P. ¿Su familia lo supo?
R. Yo no les decía, intento ponerme en su lugar y yo creo que lo intuiría. No lo sé. Cuando se lo conté, mi madre no quiso saber mucho. Mantenemos buena relación ahora pero claro, porque estamos lejos. Al luego contar lo que he hecho públicamente nadie podía imaginar que me decidiría a ello y convertirme en activista. Lo tenía dentro. Tardé 12 años en hablar de ello.
P. Cuenta en su libro que cuatro de cada diez españoles han consumido o consumen prostitución. ¿A qué cree que se debe?
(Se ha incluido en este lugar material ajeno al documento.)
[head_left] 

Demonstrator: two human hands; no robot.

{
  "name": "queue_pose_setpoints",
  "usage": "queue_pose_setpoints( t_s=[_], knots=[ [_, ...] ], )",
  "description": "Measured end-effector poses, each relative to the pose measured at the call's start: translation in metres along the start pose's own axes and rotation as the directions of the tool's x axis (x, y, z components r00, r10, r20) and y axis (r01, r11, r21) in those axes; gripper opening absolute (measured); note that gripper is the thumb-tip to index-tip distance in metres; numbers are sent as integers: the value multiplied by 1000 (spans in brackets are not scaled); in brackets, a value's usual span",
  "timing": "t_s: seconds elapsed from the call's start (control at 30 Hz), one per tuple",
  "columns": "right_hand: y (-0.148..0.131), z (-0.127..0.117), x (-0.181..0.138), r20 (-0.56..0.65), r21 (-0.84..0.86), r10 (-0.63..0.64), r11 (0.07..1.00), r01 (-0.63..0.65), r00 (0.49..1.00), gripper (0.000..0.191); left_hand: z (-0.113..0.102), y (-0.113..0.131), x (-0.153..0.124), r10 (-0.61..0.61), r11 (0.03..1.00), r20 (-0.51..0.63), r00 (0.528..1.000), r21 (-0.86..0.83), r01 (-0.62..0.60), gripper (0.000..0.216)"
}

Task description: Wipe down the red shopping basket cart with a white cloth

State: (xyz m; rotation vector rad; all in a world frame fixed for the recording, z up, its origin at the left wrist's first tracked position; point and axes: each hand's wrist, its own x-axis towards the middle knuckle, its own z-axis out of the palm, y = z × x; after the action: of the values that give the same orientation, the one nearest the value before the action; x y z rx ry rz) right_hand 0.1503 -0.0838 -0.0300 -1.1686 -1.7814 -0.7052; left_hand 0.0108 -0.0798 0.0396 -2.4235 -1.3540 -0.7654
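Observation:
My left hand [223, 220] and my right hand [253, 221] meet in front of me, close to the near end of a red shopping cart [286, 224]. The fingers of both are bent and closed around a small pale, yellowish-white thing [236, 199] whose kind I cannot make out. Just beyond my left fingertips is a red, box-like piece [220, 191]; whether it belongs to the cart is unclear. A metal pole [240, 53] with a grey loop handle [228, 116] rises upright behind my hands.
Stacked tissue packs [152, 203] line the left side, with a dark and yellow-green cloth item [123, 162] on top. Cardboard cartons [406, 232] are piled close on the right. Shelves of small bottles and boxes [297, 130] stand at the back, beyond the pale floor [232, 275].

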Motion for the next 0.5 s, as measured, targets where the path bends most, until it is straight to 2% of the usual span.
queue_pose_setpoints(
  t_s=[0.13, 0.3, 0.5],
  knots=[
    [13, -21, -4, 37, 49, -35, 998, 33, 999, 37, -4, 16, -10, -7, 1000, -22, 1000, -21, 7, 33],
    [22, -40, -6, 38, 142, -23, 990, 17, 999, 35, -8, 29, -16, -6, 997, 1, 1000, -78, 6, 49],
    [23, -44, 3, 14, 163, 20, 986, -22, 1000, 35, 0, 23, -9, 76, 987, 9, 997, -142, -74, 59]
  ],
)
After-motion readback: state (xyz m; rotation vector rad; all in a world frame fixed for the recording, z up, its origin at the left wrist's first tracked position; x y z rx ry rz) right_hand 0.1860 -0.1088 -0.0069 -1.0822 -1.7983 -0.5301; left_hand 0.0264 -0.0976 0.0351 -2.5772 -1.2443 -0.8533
R. Se dan varios factores. Por un lado, la situación de España como puerta de entrada hacia Europa del sur global: África y América Latina, sobre todo. El turismo y el hecho de ser un país que se identifica con el ocio, también contribuye. Si a eso le sumamos que en el año 1995 se despenalizó la tercería locativa, es decir, alquilar espacios a terceras personas para lucrarse, se llenó esto de prostíbulos.
P. ¿Cómo se acaba con ello?
R. Con la abolición, que no es prohibirla ni erradicarla. Sino construir un proceso que acabe con ella. ¿Cómo? De manera integral: primero persiguiendo todas las formas de proxenetismo. Es un problema de Estado. Tiene que incluir ayudas a quien sale, no solo económicas, también terapias, acompañamientos psicosociales, trabajo. Y finalmente desactivar la demanda. Por medio de la educación y penalizando la demanda. Hacen falta normas para convivir y una de ellas es admitir que quien explota a una mujer o la utiliza atenta contra su salud: simplemente, no puedes pagar por penetrar a una mujer porque eso acarrea consecuencias nefastas para ella. Punto.